Jimmy Buffett, Billboard’s Most Famous Alumnus, on ‘The Only Real Job I Would Have in My Adult Life’
Artistes
The legendary singer-songwriter, who died Sept. 1, served as a reporter for Billboard in Nashville.
Jimmy Buffett in New York on Aug. 3, 1977.
Michael Putland/Getty Images
Before Jimmy Buffett appeared on Billboard’s charts, he was writing about other artists who did.
Buffett, who died Friday (Sept. 1) at age 76, worked as a Nashville reporter for Billboard from 1969 to 1970. He quit when his first album, Debut to Earth, was released because he was told that continuing would be a conflict of interest.
Among the concerts he reviewed was Isaac Hayes at Nashville’s Municipal Auditorium, writing, “The Hot Buttered Soul Man combined his songs and his keyboard work on both organ and piano with a full and powerful voice range that created a style [that] was truly his own.”
In 2021, Buffett revisited his time as a reporter, telling Billboard during an interview that as a burgeoning artist, he couldn’t bring himself to write anything negative about a fellow performer.
“I can never give anybody a bad review because I knew how hard it was to get up there,” he said. “Now, there has to be something toxic that [a review] says, but I can never do it because I knew how hard it was. I know performers who are scared to death to get up there and still do it. And I go, “Why are you that scared to get up there?” I mean, you should be doing something else if you get scared to go up there. It’s one of the greatest joys you could ever have on planet earth to me.”

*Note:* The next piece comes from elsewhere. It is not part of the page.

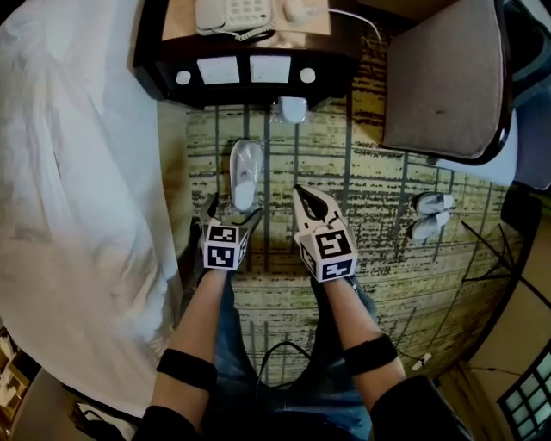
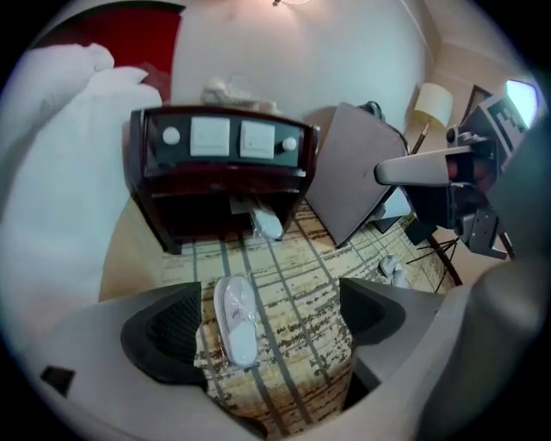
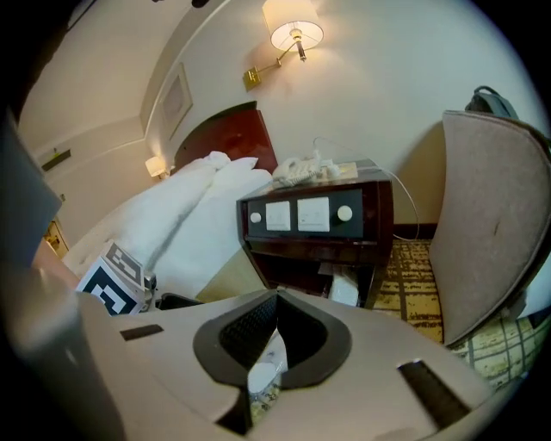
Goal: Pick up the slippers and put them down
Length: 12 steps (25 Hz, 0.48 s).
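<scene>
A white slipper [image 1: 244, 175] in clear wrap lies flat on the patterned carpet in front of the nightstand. My left gripper [image 1: 232, 209] hangs open just above its heel end. In the left gripper view the slipper [image 2: 236, 319] rests on the floor between the spread jaws [image 2: 271, 323], nearer the left pad and untouched by it. My right gripper [image 1: 301, 194] is shut to the right of the slipper, and nothing hangs from it. In the right gripper view its tips [image 3: 276, 301] meet; a white scrap and carpet show through the gap behind them.
The dark nightstand [image 1: 250, 69] carries a phone [image 1: 231, 13], with another slipper [image 1: 293, 109] under it. The white bed [image 1: 77, 172] fills the left and a padded chair [image 1: 448, 77] stands at the right. A pair of slippers [image 1: 432, 215] lies near thin black stand legs [image 1: 495, 258].
</scene>
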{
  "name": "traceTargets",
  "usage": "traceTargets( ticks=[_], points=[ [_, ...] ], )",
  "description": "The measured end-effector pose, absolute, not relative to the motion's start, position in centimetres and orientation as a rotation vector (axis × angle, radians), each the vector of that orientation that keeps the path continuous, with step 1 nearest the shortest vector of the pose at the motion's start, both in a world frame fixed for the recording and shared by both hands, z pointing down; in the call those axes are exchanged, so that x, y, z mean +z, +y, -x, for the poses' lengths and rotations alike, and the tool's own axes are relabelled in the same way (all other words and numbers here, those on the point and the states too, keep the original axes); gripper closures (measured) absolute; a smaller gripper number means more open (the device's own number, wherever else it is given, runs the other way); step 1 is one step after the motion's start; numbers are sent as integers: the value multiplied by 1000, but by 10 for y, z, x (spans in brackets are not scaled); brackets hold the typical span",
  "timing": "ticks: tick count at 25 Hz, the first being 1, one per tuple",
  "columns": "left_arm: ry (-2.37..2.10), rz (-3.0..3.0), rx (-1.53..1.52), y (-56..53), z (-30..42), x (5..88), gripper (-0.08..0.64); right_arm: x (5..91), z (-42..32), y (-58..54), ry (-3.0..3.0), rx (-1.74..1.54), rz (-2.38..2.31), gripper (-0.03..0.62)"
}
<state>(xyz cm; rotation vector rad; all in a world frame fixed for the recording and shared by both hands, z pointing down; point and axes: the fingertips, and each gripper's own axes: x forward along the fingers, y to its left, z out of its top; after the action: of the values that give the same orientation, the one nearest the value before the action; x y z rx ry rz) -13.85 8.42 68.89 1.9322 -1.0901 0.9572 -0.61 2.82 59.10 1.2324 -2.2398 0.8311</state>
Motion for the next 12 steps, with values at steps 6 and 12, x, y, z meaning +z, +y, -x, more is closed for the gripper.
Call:
traceTargets(
  ticks=[6, 12],
  points=[
    [-1056, -1806, 1002, 104, 145, 817, 15, 712, 23, 41, -2175, 877, -1229, 592],
    [-1067, -1711, 1076, 123, 151, 927, -14, 790, 42, 42, -2158, 930, -1222, 592]
  ],
)
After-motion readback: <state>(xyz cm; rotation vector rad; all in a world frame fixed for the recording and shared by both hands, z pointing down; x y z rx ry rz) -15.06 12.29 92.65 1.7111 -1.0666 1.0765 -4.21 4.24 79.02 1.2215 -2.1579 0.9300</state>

The best part of the job was the free music. Although unbylined, Buffett believed he reviewed Elton John’s 1970 album, Tumbleweed Connection, glowingly writing, “Although this is but his second LP, Elton John’s track record already speaks for itself and the album is sure to be one of the biggest of the new year.”
Talking to Billboard again in 2022, Buffett recalled the thrill of getting John’s album in the mail while writing for the magazine. “People were sending me free albums because I was the reporter for Billboard, and that album came in a stack of records from I think it was MCA,” he said. “When I got [to Billboard], my editor told me, ‘Just let them know you’re a Billboard reporter and give them your address and they’ll give you records so hopefully you review them or you’ll say something about them.’ So I went ‘free albums? No sh—!’”
He also wrote of his time at Billboard in his 1998 autobiography, A Pirate Looks at Fifty, calling it “the only real job I would have in my adult life.”
From the first day, he was wined and dined as he traveled with his boss, Bill Williams. “In twenty-four hours, I had gone from just another nobody songwriter who couldn’t get his foot into a music publisher’s door to the assistant Southern Editor of Billboard,” he wrote. “Hell, people took me to lunch. I had business cards. I flew to New York for editorial meetings. I had an expense account. I had a WATTS line at work on which I called all my friends after working hours, and I got free albums from the record companies. Not bad for a real job.”
Buffett even managed to break some news, including bluegrass titans’ Lester Flatt and Earl Scruggs’ split.
After switching from covering country music to pop, Buffett interviewed Otis Redding and James Brown, reviewed Led Zeppelin at the Palladium, and learned a little about the importance of taking care of business. “What I mainly saw were a lot of wonderfully talented artists and writers who let somebody else worry about ‘all that stuff,’ and I saw the trouble it got them into,” he wrote in the book.
Billboard threw Buffett a going away party when his album came out, gifting him a guitar case. Even though that chapter of his life was over, it’s clear his time at Billboard remained a treasured memory and set him on his way: “One of the true joys of my later success was going back and sharing it with Bill,” he wrote in the autobiography. “He was as proud as a parent when I finally broke out.”